• SOURCE INFORMATION:
▬▬▬▬▬▬

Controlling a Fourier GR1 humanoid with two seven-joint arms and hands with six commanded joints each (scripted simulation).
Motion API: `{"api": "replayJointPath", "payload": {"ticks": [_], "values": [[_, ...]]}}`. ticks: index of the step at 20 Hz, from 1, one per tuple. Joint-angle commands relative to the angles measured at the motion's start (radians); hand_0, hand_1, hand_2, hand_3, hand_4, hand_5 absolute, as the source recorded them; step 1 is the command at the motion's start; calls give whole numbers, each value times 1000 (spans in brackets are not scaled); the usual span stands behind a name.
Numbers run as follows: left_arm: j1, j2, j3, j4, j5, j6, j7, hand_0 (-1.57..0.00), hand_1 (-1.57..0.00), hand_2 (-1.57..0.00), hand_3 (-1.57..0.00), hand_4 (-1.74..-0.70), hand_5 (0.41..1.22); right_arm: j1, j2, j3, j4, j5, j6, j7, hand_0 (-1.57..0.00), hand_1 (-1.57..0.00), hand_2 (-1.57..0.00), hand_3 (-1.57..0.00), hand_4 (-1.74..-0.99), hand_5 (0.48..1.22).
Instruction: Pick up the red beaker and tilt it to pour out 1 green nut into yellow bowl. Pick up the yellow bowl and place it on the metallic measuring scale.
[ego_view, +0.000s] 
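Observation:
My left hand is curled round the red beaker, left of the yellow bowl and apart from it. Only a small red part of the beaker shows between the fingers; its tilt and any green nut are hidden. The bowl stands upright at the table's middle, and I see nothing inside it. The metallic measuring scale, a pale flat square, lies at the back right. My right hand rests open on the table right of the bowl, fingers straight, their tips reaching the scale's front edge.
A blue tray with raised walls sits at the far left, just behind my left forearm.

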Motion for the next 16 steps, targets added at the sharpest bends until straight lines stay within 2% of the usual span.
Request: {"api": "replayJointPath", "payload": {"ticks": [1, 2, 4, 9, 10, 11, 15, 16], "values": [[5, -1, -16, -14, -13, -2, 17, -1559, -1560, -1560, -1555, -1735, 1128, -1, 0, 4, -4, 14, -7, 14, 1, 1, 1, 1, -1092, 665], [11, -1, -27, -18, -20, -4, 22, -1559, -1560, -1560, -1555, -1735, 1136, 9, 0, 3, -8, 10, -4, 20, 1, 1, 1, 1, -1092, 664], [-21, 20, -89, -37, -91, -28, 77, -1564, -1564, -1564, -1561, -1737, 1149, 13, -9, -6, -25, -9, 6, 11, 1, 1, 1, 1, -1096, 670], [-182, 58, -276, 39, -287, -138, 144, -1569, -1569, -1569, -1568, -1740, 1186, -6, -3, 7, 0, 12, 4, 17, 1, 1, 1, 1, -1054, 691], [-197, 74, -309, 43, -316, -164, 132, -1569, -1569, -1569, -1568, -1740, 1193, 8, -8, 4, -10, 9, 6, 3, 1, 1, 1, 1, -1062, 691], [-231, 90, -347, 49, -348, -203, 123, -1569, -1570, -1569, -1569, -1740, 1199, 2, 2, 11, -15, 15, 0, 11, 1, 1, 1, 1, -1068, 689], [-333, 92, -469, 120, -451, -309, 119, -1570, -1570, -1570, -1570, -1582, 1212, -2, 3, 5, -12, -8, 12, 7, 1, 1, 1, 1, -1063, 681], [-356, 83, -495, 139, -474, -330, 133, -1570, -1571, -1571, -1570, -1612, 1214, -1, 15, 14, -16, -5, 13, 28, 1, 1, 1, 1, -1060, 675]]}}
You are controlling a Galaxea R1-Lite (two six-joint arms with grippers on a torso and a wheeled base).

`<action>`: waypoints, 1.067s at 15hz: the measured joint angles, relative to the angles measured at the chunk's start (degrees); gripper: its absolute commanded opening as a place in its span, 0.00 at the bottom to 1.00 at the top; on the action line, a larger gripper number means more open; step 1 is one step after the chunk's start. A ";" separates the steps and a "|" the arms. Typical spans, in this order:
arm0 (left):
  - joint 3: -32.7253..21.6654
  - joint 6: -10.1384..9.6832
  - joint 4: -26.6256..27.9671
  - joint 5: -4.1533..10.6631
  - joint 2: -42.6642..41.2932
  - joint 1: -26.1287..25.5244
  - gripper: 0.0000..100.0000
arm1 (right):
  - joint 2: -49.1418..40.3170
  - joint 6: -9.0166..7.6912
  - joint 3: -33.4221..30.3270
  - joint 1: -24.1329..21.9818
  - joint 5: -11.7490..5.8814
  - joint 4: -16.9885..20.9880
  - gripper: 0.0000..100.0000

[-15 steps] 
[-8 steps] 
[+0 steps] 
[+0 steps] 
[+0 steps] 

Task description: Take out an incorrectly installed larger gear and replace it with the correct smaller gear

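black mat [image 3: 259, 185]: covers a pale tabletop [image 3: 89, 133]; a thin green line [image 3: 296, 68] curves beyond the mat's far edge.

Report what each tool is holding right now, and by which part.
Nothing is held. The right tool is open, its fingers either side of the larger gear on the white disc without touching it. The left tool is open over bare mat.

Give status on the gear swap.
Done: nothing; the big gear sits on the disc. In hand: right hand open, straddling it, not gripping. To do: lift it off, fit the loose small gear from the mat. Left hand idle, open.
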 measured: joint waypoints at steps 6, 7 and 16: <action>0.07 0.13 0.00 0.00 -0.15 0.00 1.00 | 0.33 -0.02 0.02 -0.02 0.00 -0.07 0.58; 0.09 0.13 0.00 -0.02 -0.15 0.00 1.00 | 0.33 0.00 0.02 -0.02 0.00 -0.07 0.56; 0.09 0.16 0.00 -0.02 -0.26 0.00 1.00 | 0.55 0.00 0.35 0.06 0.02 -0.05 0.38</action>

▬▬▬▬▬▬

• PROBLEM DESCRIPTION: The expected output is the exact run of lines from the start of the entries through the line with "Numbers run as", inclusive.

• OUTPUT FOR THIS EXERCISE:
Controlling a Fourier GR1 humanoid with two seven-joint arms and hands with six commanded joints each (scripted simulation).
Motion API: `{"api": "replayJointPath", "payload": {"ticks": [_], "values": [[_, ...]]}}`. ticks: index of the step at 20 Hz, from 1, one per tuple. Joint-angle commands relative to the angles measured at the motion's start (radians); hand_0, hand_1, hand_2, hand_3, hand_4, hand_5 absolute, as the source recorded them; step 1 is the command at the motion's start; calls give whole numbers, each value times 1000 (spans in brackets are not scaled); the usual span stands behind a name.
Numbers run as follows: left_arm: j1, j2, j3, j4, j5, j6, j7, hand_0 (-1.57..0.00), hand_1 (-1.57..0.00), hand_2 (-1.57..0.00), hand_3 (-1.57..0.00), hand_4 (-1.74..-0.70), hand_5 (0.41..1.22); right_arm: j1, j2, j3, j4, j5, j6, j7, hand_0 (-1.57..0.00), hand_1 (-1.57..0.00), hand_2 (-1.57..0.00), hand_3 (-1.57..0.00), hand_4 (-1.74..-0.99), hand_5 (0.48..1.22).

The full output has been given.